Abide With ‘The Dude’ on Us — Lebowski Fest 2009 Ticket Giveaway
Dust off the old bowling shoes and get some face time with a mirror to practice your best “Nobody fucks with the Jesus,” because you’ve got less than two weeks before Lebowski Fest 2009, a two-night celebration of the Coen brothers cinematic masterpiece, rolls into town.
From their website:
Lebowski Fest returns to Seattle on July 20th & 21st! The Fest kicks off with the Movie Party at the Fremont Outdoor Cinema with a performance by Har Mar Superstar, Jeff Dowd and white russian flavored popcorn on July 20th. The next night is the Bowling Party at ACME Bowl with bowling, beverages, costumes and what-have-you on July 21st.
Tickets are on sale now for Lebowski Fest Seattle. The last Lebowski Fest Seattle sold out in advance so please get your tickets soon.
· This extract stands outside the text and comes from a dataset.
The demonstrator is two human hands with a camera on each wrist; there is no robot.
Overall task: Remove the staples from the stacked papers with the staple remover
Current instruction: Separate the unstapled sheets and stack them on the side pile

For those of you that are unaware, Jeff Dowd was not only a member of the famed Seattle Seven, but he also served as inspiration for the character of Jeffrey “The Dude” Lebowski. It’s not certain whether there will actually be a performance of some kind from him, or if he’s simply acting as emcee and pillar of cult movie awesomeness, but no doubt Lebowski Fest would be missing something without him there.
Seattle Metblogs wants to ensure that our local die-hard Lebowski fans get a chance to attend, regardless of ticket and/or ticket money availability, which is why we’re giving away TWO pairs of tickets to BOTH of this year’s events. But first you’ve got to prove your love for Lebowski to us. To be eligible to win one of the two prize packs (each consists of two tickets to both the movie and bowling party) available, all you have to do is submit your best (and original) The Big Lebowski-inspired photo to us by midnight on Wednesday, July 15th. We’ll pick the best two and post them on Friday the 17th when the winners are announced.
All contest entries should be submitted by adding them to the Seattle Metblogs Flickr pool, along with a link to it in the comments section below. Please note that Metblogs, its affiliates, sponsors, and writers will not be held responsible for any damaged rugs and/or severed pinky toes that result from the creation of your entry.